■ **Work order**
Give back an exact copy of the lines from the start of the material through the line bearing "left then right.". Include both ends and nothing else.

■ **Supplied material**
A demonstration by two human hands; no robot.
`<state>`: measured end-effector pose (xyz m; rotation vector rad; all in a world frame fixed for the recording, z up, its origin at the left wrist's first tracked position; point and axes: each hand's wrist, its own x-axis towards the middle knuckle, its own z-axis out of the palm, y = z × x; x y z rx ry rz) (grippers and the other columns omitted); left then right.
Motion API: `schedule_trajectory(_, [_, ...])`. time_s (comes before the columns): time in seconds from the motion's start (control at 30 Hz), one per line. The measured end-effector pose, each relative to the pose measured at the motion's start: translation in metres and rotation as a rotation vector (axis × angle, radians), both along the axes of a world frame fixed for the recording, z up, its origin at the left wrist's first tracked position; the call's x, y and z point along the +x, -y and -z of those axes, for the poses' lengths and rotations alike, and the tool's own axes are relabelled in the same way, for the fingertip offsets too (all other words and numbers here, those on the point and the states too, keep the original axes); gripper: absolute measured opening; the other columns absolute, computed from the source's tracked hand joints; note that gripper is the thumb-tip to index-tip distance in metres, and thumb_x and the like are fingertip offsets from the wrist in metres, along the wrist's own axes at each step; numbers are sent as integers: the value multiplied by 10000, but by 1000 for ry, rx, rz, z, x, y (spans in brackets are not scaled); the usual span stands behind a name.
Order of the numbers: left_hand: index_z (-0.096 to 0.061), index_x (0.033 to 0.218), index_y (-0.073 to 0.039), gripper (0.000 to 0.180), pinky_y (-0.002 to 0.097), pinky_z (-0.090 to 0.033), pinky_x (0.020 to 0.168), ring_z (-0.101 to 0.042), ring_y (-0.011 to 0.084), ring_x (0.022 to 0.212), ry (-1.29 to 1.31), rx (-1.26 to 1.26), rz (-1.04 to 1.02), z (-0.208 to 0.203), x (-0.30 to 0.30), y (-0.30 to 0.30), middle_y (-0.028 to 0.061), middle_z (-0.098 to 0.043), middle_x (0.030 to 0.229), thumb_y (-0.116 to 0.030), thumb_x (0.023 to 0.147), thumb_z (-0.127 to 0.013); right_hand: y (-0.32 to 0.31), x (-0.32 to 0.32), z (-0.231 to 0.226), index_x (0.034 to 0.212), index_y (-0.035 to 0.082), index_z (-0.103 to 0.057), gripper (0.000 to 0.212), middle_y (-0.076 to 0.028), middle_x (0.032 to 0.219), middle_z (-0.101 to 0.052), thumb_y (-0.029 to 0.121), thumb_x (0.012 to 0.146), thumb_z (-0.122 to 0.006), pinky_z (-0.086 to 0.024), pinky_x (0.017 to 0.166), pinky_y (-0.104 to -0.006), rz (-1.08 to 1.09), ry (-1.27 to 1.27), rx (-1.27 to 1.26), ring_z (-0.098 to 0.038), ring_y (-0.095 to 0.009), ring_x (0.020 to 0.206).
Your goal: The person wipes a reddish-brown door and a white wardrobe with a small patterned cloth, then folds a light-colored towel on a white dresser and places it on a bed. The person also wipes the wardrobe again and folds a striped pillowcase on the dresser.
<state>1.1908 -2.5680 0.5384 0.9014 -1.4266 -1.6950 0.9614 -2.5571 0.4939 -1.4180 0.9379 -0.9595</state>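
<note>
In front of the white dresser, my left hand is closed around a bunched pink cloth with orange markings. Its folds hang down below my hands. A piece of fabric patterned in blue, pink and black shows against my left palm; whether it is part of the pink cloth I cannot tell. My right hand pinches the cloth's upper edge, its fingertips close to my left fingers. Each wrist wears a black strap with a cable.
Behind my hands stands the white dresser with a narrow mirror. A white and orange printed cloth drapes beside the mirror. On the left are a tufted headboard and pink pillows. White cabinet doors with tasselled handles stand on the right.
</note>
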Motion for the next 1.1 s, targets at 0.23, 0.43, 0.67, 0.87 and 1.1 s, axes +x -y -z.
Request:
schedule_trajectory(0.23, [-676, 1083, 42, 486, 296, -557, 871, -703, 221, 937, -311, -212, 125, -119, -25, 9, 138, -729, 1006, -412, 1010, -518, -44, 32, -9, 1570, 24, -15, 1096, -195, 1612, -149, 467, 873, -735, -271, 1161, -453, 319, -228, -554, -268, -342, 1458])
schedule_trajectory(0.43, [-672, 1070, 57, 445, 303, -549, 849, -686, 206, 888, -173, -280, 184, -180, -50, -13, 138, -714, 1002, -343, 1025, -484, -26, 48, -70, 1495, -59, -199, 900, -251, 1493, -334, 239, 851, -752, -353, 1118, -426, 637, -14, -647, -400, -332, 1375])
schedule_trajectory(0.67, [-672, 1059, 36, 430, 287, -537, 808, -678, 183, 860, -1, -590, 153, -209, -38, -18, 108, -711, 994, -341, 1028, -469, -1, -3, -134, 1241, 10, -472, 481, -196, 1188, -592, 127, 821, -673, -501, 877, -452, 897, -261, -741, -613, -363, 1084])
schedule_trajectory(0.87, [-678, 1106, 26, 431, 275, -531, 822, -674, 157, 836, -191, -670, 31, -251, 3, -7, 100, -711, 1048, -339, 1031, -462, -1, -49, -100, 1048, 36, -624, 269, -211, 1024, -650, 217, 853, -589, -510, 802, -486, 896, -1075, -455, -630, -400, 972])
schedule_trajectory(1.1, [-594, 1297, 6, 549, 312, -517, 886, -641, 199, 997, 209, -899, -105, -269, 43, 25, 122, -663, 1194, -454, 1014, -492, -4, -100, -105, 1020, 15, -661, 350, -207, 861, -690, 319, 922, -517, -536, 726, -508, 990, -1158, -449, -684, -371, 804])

■ **Answer for the task**
A demonstration by two human hands; no robot.
`<state>`: measured end-effector pose (xyz m; rotation vector rad; all in a world frame fixed for the recording, z up, its origin at the left wrist's first tracked position; point and axes: each hand's wrist, its own x-axis towards the middle knuckle, its own z-axis out of the palm, y = z × x; x y z rx ry rz) (grippers and the other columns omitted); left then right.

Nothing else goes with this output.